いずれにせよ、今回の更迭劇でわかった事は、政治家も官僚も自分たちの都合で動いており、国民の方には向いていない事です。最終的にはこんな政治家に票を投じ、税金も言われるままに払う国民に責任が問われるのでしょうが。

2002.02.14

河口容子

雪印事件に見る日本の構造

 ブランドたる最低の条件は何か、どんな商品についても共通していえるのは品質の良さと安心だと思います。食品においては安全性は当然、消費者に対しても配慮が行き届き、商道徳、ましてや法規を逸するなどはもってのほかです。その信頼性ゆえにブランド品はノン・ブランド品より高く売れるわけです。そういう意味で雪印の牛乳事件と今回の一連の牛肉事件は消費者に対する裏切り行為であり、自らのブランドに泥を塗るような事件であったと言えます。私は第一報を聞いておそらく大なり小なり、不正事件は恒常的に行われていたに違いないと想像しましたが、案の定いもづる式に出て来ました。もちろん、雪印に責任はありますが、こんな事件をひきおこす日本の風土を考えてみました。

 大企業ならではの事件。雪印のような大企業が不祥事を起こすと世間に与える影響も大きく、社会的責任を取らざるを得ません。では、有名でない中小企業が起こしたらどうなるのでしょうか。影響力が小さい、たいした金額ではない、仕方がない、マスコミから見ればニュースとしての価値がない、と見過ごされているのではないでしょうか。スーパーで賞味期限や成分表記を細かくチェックして買う消費者を裏でせせら笑っているようなラベルの改ざん。ルールをまじめに守って利益が出ず倒産する企業が出るとすれば、まさに正直者がえじきになる社会になっているとしか言いようがありません。

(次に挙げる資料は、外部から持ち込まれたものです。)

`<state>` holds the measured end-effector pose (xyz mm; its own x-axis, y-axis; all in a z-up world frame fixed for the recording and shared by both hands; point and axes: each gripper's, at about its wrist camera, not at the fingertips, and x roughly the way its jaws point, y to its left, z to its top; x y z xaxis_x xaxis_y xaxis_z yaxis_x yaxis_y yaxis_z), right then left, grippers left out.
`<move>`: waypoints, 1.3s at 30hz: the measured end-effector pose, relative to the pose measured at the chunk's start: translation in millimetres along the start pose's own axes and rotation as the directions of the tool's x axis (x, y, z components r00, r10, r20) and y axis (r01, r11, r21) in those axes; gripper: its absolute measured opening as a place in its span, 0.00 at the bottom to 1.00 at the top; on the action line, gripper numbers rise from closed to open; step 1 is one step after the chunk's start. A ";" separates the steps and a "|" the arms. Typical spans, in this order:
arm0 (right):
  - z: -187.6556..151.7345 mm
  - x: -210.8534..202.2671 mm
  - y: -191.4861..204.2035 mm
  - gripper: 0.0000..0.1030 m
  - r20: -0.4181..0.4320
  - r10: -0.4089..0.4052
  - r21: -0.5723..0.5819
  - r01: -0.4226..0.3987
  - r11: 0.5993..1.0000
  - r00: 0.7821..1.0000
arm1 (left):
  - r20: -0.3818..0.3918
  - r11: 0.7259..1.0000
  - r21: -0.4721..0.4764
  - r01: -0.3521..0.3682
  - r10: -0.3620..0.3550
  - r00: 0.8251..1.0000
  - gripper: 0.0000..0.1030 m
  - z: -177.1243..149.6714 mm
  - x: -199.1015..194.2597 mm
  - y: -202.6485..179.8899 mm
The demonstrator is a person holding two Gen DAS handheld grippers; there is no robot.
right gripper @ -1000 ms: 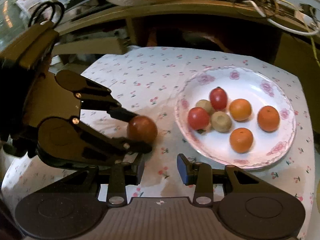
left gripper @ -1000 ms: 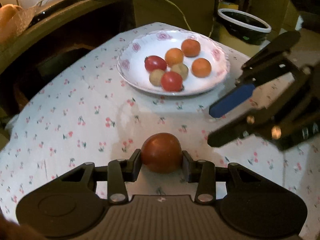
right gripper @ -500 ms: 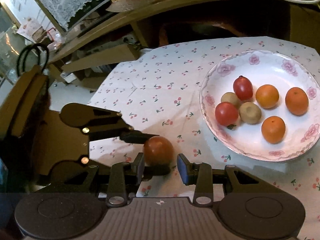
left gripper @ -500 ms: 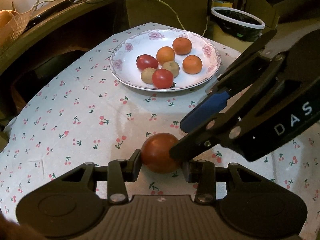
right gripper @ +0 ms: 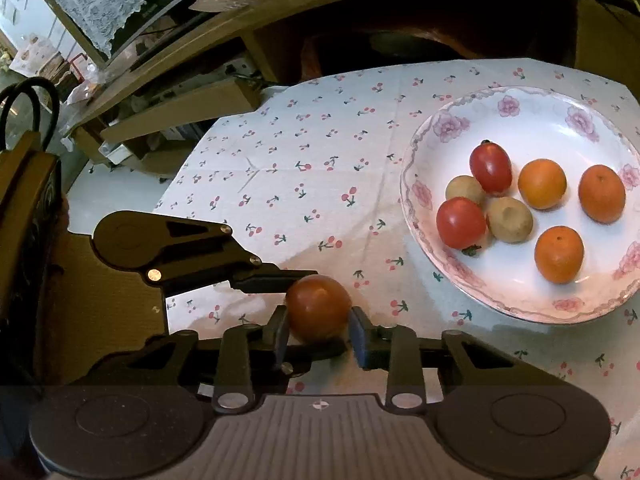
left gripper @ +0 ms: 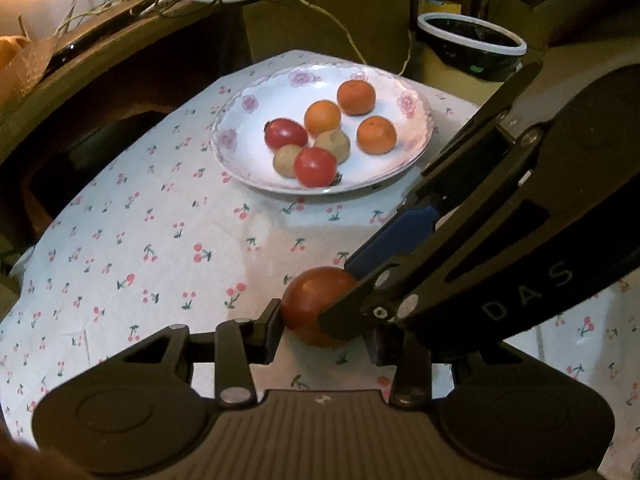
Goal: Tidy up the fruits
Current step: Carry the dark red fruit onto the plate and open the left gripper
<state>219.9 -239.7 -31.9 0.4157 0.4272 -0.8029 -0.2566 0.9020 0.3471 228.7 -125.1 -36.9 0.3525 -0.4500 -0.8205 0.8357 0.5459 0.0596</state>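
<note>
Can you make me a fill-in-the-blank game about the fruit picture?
1. The plate holds ___ orange fruits.
2. The big dark red fruit lies on the ___, not on the plate.
3. The number of red tomatoes on the plate is ___.
4. The cloth is printed with little ___.

Missing words: three; cloth; two; cherries
</note>
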 end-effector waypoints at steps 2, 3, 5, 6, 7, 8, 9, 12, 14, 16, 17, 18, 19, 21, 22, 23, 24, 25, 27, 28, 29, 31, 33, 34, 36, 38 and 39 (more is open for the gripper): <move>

 日本人のブランド好き。特にバブルの頃はそうでしたが、話を作りあげてはブランド化してしまい、それを妄信して何の変哲もない商品に浮かれたように高いお金を払う日本人がたくさんいます。こういう日本人がたくさんいる限り、ブランドという名前だけを利用してあくどく稼ぐ人たちが出てきます。

 業界団体。たいていはトップ企業が幹事会社として牛耳っていて、大きい団体なら所轄官庁から天下り役人もやってきます。中小企業はそこへ所属することにより、お墨付きをもらって企業として存続させてもらえ、大企業がおいしい部分を取った残りのお皿のふちをなめさせてもらうような立場にいるのではないでしょうか。これぞ護送船団方式、すなわち一業種にたくさんの企業がありすぎる日本ならではの共存の構造です。

 族議員とつるんだ役人により湯水のように使われる税金。英国の狂牛病を「明日はわが身」と思っていなかった農水省のおかげで、消費者は完全に不信感を持ってしまいました。当然生産者は困ります。補助金を出して黙らせればいいという政策を利用したのがこの事件です。補助金を申請しても詳細なチェックがなされないのはふだん見返りをいただいている人々がわざと知らん顔をしているとしか思えません。

 セーフガードの時も思いましたが、業界団体により、そして最近の大型倒産にしても企業により、救ってもらえる場合と見殺しにされる場合の差は何なのでしょうか。それは国民の意志を反映したものなのでしょうか。好き勝手に税金を投入した挙句政府は借金だらけとなっています。日本という国は末節の部分、すなわち一般国民の払う税などについては非常に精密な制度を運営していますが、大金の動く根幹の部分は何度事件がおきても灰色です。日本は倫理を失わなければ生きていけない犯罪国家の道を進んでいるのでしょうか。